Share this @internewscast.com
Health authorities are suggesting new age-specific guidelines for ovarian cancer screening, aiming to identify women at higher risk more promptly.
Traditionally, ovarian cancer screening relied on a blood test that assesses cancer antigen 125 (CA125) levels. Women showing levels of 35 IU/mL or higher were typically referred for additional evaluation, without considering their age.
Experts have raised concerns that this uniform threshold might fail to detect cancers in older women and lead to unnecessary investigations in younger women.
In a draft update to their guidelines, the National Institute for Health and Care Excellence (NICE) has now proposed a more individualized approach that accounts for how the risk of ovarian cancer evolves with age.
The guidelines also suggest that CA125 testing alone may not be sufficiently reliable for women under 40. They recommend that women in this age group with persistent symptoms undergo ultrasounds.
Eric Power, Deputy Director of the Centre for Guidelines at NICE, stated, “The committee’s proposed recommendations aim to ensure more personalized and targeted testing, allowing for earlier identification and referral of women at the highest risk of ovarian cancer.”
‘This tailored approach will mean GPs can make more informed decisions about which patients need urgent investigation, while reducing unnecessary ultrasound scans, freeing up NHS resources.
‘These updates will ensure that our guideline reflects the latest evidence and will help improve the detection of cancer and ensure those who need it get swift treatment.’
Health officials have recommended new age-based thresholds for ovarian cancer screening
The updated guidance also proposes that people aged 60 and over with unexplained weight loss – greater than five per cent over six months – receive further investigation or suspected cancer pathway referral.
It comes amid a rise in hormone replacement therapy (HRT) prescriptions in England, so it also called for more research into when unexpected bleeding while taking it should prompt investigation for endometrial cancer.
NICE guidance is used by GPs and other primary healthcare professionals to determine if patients with potential cancer symptoms should be referred to specialists for further examination.
It’s estimated that there are over 7,000 new cases of ovarian cancer, and nearly 4,000 deaths caused by the illness, in the UK each year.
The deadly cancer is notoriously hard to diagnose because symptoms can be mistaken for less serious problems.
Therefore, only one in five patients are diagnosed in the early stages when it hasn’t spread to other parts of the body and treatment is more likely to be successful.
Of women diagnosed in this stage, 93 per cent go on to survive for more than five years but this falls to just 13 per cent if they are diagnosed in the later stages.
Classic symptoms include stomach bloating and pain, pelvic pain, no appetite, feeling full quickly after eating and needing to urinate more urgently and often.

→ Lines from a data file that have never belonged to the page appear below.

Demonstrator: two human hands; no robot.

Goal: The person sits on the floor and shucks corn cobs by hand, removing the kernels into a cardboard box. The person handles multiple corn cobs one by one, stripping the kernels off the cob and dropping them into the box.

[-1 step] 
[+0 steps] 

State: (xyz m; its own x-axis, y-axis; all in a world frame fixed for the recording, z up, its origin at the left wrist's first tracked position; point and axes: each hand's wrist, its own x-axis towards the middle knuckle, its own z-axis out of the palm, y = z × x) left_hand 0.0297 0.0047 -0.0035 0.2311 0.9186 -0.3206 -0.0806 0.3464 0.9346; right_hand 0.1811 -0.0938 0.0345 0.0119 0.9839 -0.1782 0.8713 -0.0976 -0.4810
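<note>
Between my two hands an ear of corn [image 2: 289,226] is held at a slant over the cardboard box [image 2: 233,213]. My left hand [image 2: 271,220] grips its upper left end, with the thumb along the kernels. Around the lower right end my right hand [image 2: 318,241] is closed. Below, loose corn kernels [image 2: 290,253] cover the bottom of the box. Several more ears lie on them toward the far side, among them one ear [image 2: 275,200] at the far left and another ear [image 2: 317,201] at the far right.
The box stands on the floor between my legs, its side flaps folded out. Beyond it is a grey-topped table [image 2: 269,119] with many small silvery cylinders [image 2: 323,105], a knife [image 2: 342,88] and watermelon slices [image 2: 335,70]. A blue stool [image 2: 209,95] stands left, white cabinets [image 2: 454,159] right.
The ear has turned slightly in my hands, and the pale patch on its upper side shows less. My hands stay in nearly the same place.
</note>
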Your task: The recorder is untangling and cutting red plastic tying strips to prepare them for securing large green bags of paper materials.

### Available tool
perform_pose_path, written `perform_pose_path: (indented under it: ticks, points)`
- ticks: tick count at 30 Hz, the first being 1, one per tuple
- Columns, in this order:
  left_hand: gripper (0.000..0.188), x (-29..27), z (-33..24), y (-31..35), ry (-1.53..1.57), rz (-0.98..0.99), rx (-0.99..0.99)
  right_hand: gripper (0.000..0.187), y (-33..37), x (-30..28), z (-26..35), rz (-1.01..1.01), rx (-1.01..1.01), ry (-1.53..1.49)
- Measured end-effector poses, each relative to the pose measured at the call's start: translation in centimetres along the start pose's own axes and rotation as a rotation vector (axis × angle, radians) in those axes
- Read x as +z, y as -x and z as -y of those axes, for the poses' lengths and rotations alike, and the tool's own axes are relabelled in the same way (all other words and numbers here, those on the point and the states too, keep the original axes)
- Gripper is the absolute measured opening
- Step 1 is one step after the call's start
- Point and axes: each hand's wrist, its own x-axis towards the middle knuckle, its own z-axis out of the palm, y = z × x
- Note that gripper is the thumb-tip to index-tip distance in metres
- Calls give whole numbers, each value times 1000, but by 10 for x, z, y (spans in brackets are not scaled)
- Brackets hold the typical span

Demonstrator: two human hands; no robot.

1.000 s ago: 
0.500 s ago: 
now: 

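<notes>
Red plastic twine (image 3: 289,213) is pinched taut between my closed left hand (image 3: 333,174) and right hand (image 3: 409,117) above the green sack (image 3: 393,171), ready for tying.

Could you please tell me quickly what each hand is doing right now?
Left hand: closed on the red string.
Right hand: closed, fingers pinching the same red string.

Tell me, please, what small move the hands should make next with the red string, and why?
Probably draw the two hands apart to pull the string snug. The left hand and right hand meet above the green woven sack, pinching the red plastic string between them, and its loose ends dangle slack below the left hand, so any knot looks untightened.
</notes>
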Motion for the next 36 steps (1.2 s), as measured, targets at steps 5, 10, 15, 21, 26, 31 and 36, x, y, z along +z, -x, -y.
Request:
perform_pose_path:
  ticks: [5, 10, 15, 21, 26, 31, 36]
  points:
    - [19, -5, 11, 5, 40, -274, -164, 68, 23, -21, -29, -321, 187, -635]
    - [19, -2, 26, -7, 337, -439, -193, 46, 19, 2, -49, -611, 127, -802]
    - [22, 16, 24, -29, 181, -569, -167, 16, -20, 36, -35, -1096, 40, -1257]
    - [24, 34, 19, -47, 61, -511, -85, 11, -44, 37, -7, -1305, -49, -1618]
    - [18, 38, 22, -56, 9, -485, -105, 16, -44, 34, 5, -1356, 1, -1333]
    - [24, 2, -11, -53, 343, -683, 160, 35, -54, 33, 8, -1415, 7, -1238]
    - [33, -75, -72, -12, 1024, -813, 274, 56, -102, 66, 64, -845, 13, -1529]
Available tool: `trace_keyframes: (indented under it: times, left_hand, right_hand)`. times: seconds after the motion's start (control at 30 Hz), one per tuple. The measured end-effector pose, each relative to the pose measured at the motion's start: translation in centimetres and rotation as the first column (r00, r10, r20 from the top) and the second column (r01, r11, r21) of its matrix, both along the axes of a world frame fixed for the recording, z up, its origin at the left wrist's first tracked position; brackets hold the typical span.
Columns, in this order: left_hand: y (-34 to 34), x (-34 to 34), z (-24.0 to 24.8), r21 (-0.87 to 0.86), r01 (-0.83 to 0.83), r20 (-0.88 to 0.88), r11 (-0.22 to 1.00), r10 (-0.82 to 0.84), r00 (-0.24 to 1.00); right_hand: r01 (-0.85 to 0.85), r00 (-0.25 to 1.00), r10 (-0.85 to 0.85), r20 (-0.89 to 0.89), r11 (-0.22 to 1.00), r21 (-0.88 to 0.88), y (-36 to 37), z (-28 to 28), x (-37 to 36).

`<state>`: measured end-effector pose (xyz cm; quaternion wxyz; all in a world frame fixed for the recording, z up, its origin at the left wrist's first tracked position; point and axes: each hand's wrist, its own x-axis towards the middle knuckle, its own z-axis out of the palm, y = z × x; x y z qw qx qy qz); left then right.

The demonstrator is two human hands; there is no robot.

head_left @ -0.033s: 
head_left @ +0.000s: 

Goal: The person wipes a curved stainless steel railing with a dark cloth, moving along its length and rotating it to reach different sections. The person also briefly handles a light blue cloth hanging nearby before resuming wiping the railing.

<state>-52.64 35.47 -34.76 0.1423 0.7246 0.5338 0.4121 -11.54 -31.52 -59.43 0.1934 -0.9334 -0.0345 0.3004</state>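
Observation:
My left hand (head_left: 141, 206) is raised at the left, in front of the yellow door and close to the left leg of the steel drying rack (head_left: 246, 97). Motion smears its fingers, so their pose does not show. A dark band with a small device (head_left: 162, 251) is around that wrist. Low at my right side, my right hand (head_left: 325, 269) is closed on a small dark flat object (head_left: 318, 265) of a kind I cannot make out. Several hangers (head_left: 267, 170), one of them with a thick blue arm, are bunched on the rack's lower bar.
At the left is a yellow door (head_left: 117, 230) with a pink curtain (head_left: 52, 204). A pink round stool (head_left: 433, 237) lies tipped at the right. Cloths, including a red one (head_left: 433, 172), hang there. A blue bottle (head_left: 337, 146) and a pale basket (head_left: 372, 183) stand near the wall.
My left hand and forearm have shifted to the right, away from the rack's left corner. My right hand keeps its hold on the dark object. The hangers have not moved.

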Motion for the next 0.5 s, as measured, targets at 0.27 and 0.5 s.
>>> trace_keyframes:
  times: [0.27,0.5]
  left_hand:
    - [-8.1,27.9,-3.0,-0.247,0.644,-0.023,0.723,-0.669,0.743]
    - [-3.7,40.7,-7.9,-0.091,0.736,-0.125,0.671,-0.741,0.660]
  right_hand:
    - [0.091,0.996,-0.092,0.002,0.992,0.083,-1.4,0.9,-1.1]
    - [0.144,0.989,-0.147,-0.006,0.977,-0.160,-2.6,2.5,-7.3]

Other signs include indigestion, constipation, diarrhoea, back pain, persistent fatigue, unintentional weight loss and unusual bleeding from the vagina.
While any woman can get ovarian cancer certain factors can increase an individual woman’s risk of developing the disease.
These include age – with the risk of ovarian cancer rising as you get older – and a family history of the disease.
Both the BRCA1 and BRCA2 genes can both increase the risk of ovarian and breast cancer by more than 40 per cent and 29 per cent respectively.
Endometriosis – a condition that causes uterine tissue to grow outside of the womb, causing painful periods and heavy bleeding – also increases risk of the illness fourfold.
Being overweight can also make you more likely to get the illness, as well as having cancer elsewhere in the body.
Ovarian cancer is caused by abnormal cells in the ovary, fallopian tube and peritoneum – all parts of the reproductive system – which grow and divide in an uncontrolled way forming a tumour.
They can grow into the surrounding organs and may spread to other areas of the body but treatment depends on the type of cell the cancer originally starts in.
Common treatment options for the disease include surgery to remove as much of the cancer as possible, chemotherapy to shrink the tumours and hormone therapy.